Haykaz Khachatryan |
The core of the party was formed in a few days, with several clandestine youth organizations joining the National United Party. The new party produced its bylaws and program of activities. On April 24, 1967, the declaration of the NUP was presented in an event near the nearly finished genocide monument on the hill of Tsitsernakaberd. The first members of the party made their sacred pledge to be faithful to the ideas of the party. The NUP Council became the leading body of the party. All members should closely follow the program of the party, entitled “For the Nation and the Homeland.” Any person aged sixteen, who accepted the program, the bylaws, and the sacred pledge, could become a party member. Its structure was composed of ten-member groups, which did not maintain contact and did not know each other. Each group had a leader, who knew the other group leaders, as well as their main leader (captain). The goal of this structure was to maintain the secrecy in the activities of the group.
The NUP produced the first issue of its clandestine periodical Paros (Phare) in October 1967. In an article published with the pseudonym Vram, Haykaz Khachatryan wrote: “Armenian nation, your holy duty is to be faithful to the work of your ancestors, maintain the national identity, struggle for the independence of Armenia. April 24 must be commemorated every year. It must be a day of wrathful protest against the crimes of the past and the present.”
The publication made waves not only in Armenia and the Soviet Union, but also abroad. It disclosed the existence of the party to all quarters where anti-Soviet movements were being formed. Paros was indeed forbidden and labeled as anti-Soviet. Its writers and readers were persecuted. New members joined the National United Party, but this became the cause for its fall, as traitors entered the field. Khachatryan was arrested in June 1968, together with Zatikyan and Harutyunyan, and condemned to five years of prison by the Supreme Court of Armenia on charges of anti-Soviet agitation and participation in an anti-Soviet organization.

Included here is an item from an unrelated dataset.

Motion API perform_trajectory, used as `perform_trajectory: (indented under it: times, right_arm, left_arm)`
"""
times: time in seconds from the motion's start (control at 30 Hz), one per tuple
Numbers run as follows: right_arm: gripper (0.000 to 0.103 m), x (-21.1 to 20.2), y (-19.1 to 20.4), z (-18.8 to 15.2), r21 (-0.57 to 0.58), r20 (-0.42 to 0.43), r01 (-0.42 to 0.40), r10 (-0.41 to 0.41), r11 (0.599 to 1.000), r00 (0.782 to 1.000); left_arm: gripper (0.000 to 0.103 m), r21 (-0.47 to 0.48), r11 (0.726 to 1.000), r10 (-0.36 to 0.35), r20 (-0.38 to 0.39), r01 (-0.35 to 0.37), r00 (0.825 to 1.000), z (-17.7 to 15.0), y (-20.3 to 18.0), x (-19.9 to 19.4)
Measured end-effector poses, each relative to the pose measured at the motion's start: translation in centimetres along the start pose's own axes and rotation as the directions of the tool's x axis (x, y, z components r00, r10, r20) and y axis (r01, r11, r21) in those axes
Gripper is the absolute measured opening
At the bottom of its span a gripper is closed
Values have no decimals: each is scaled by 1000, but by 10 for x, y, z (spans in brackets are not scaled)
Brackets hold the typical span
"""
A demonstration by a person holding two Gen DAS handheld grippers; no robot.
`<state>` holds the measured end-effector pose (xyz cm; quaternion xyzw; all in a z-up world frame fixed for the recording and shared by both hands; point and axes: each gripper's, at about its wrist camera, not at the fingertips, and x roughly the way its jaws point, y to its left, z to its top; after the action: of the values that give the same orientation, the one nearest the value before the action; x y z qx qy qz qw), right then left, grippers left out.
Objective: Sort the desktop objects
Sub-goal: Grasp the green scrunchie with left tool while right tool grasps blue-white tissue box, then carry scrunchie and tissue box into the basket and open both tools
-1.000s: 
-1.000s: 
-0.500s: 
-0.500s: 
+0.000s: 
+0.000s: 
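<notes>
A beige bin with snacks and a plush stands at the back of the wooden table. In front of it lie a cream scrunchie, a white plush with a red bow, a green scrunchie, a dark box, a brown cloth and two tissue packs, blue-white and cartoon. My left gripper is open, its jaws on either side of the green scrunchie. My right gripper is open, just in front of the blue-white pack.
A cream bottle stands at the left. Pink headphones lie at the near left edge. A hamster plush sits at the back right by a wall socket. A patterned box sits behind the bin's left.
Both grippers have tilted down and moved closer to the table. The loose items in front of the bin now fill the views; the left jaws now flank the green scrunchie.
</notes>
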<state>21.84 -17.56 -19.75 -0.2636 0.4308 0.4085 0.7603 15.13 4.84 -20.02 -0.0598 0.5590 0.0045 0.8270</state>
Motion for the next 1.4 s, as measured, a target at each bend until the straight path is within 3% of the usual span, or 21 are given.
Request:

Khachatryan would be released in 1973 and imprisoned again from 1978-1980; Zatikiyan would be released and then shot by the Soviet regime in 1979; Harutyunyan would later migrate to California and head a movement of support to Armenian dissidents and political prisoners.
Paruyr Hayrikyan |
Hayrikyan was elected president of the party in 1973. He was arrested again in 1974 and spent the next thirteen years in prison, continuing clandestinely to lead the organization. On his return to Armenia in August 1987, he founded a successor party to the NUP, the National Self-Determination Union, which was quite active in the first years of the Gharabagh movement and still continues its existence as a political party. Other members of the National United Party would become leaders of the Gharabagh movement, such as Movses Gorgisian (1961-1990), or the Republican Party of Armenia, like its founder Ashot Navasardian (1950-1997), or future prime minister Andranik Margaryan (1951-2007).